As the siting of wind turbines increasingly transitions from shallow water to offshore deep-water locations, improving the platform stability of floating offshore wind turbines is becoming a growing concern. By coupling a porous shell commonly used in traditional marine structures, with a FOWT (floating wind turbine platform), a new spar-buoy with a porous shell was designed. A numerical model investigating the coupling effect of the aero-hydro-mooring system is developed, and the results of the motion response are compared with the OC3-Hywind spar. The motion response of the two platforms was simulated in the time-domain with the incident wave period varied in the range of 5~22 s. The exciting wave force with added mass and radiation damping of the spar with the porous shell is compared with the OC3-Hywind spar. The results demonstrate that the motion response amplitude of the spar with the porous shell decreases in all three main motion freedoms (i.e., surge, heave and pitch, etc.), among which the heave motions are most significantly attenuated.
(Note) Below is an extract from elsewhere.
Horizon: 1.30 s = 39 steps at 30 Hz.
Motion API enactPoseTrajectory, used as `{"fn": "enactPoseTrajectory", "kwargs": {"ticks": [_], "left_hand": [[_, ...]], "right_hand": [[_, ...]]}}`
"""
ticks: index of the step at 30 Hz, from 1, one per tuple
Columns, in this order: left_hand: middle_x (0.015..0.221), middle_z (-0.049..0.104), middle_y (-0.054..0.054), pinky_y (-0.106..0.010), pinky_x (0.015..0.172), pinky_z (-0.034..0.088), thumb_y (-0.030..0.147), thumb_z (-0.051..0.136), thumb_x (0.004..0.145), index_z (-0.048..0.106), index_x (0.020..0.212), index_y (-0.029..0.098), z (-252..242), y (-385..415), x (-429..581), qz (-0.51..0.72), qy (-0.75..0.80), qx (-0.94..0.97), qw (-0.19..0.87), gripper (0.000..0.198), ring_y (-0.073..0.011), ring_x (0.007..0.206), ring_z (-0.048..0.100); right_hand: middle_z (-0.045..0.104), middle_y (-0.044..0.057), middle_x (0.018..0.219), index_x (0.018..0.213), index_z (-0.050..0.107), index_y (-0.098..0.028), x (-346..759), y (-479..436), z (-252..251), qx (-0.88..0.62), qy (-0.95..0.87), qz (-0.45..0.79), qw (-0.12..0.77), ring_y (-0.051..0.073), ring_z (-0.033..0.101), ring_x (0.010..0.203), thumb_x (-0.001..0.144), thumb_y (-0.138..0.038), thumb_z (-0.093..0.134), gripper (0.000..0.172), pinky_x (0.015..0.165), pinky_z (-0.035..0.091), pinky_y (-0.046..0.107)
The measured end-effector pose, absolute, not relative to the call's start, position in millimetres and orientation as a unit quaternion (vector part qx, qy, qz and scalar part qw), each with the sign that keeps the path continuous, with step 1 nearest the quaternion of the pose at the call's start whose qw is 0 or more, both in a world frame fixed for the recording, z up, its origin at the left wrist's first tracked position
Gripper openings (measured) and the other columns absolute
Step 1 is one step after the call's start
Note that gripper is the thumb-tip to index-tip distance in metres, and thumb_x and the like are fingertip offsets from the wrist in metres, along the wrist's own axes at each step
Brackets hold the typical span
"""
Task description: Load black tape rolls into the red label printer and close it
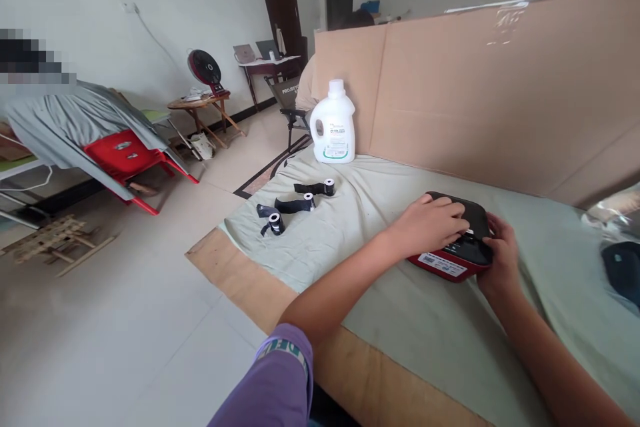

The study shows that the coupling of porous shells with a floating platform to achieve the reduced motion responses is feasible and can be an innovative structure for the development of deep-sea offshore floating wind turbines.

Suggested Citation

  • Yisheng Yao & Dezhi Ning & Sijia Deng & Robert Mayon & Ming Qin, 2023. "Hydrodynamic Investigation on Floating Offshore Wind Turbine Platform Integrated with Porous Shell," Energies, MDPI, vol. 16(11), pages 1-20, May.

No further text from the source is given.